The GOP's Medicare Blunder An expensive lesson in the politics of entitlements. WSJ.com OpinionJournal Saturday, November 26, 2005 12:01 a.m.
The Medicare prescription drug benefit is finally coming online, and President Bush and the Republicans who passed it are puzzled that they aren't getting any political credit. There's a lesson here--an especially painful one for taxpayers--in the politics and policy of government entitlements.
Democrats and many of our media colleagues keep suggesting that seniors are hopelessly "confused" by the new benefit, implying that this is because it will be administered by competing private insurers, not an old-fashioned, one-size-fits-all government welfare program. They apparently aspire to the French model of government efficiency and growth.
That line of attack is insulting to the nation's 42 million Medicare beneficiaries, who aren't hapless or senile. However, the reason that criticism has some traction is because it taps into justifiable concerns that the new benefit will be a poor substitute for the drug coverage that some three-quarters of seniors already have, and which it will undoubtedly do much to replace.
In particular, seniors are nonplussed by the "donut hole" they see in the new coverage. The benefit envisaged by our Capitol Hill solons has coverage starting after a $250 deductible and continuing until annual drug expenses reach $2,250, after which it will disappear again until total costs reach $5,100. That means that if you spend $2,000 annually on drugs, Medicare will cover 66%. But if you spend $5,000, Medicare's share will be only about 30%.
In any rational insurance plan, coverage increases with increasing costs. But the likes of Senate Finance Committee Chairman Chuck Grassley and House Speaker Dennis Hastert were determined to hand out a bit of money to all seniors, regardless of whether or not they really needed the help. The donut hole is their feckless attempt at cost control. And the results are already in as to whether this was a political winner. Far from attracting senior gratitude or establishing GOP credibility on health care, these Republicans have set the stage for decades of Democratic demagoguery about closing the donut hole and enriching the benefit.
This is a perfect political-science-class illustration of why creating new entitlements can never work to the political advantage of parties that pay even lip service to the goal of limited government. There will always be someone agitating for the entitlement to be bigger.
One piece of good news here is the way the market has responded to the legislation. During the Congressional debate in 2003, many suggested that private insurers might not even show up to the drug-benefit party. But there are 80-some offering coverage in the New York City area, and more than 40 in most parts of the country. Some plans come with monthly premiums as low as about $2, and the average premium is $32 (the feds had estimated $37).

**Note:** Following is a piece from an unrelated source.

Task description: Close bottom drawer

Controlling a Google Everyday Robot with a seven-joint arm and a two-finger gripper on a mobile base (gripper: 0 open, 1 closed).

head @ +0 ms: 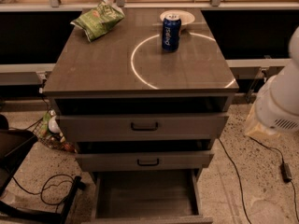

To some degree, the private providers are even saving Congress from itself by filling in the dreaded donut hole. They are allowed to offer coverage in the "gap" as long as the overall benefit is "actuarially equivalent" to--i.e., not richer than--the one Washington specified, and about 15% do. A whopping 58% of plans eschew the suggested $250 deductible. Meanwhile, the lower-than-projected premiums suggest that the private benefit managers are doing a good job wringing discounts out of the pharmaceutical industry, despite Democratic demands to impose government-mandated price controls.
Our more optimistic friends say this all shows that competition can work in Medicare and that the drug benefit will pave the way for systemic reform down the road. We still have our doubts, and because of politics, not because of the ingenuity of the private plans. No matter how efficiently the private sector runs the drug benefit, it is still going to be a hugely expensive new taxpayer liability. And we suspect more direct price controls will be a first, not a last, political resort. Penny-wise, pound-foolish Republican Senators are already looking to cut funding in the fiscal 2006 budget for Medicare Advantage, the comprehensive managed-care option that should be a model for overall reform.
We also can't forget how damaging the shifting cost estimates for this program have already been to the Administration's credibility. Everybody knew the original 10-year, $400 billion figure that Congress was shooting for was a polite fiction. But that figure is now more than $700 billion, and both parties did their best to cover that fact up during the debate that led to the benefit's passing the House by a single vote in 2003.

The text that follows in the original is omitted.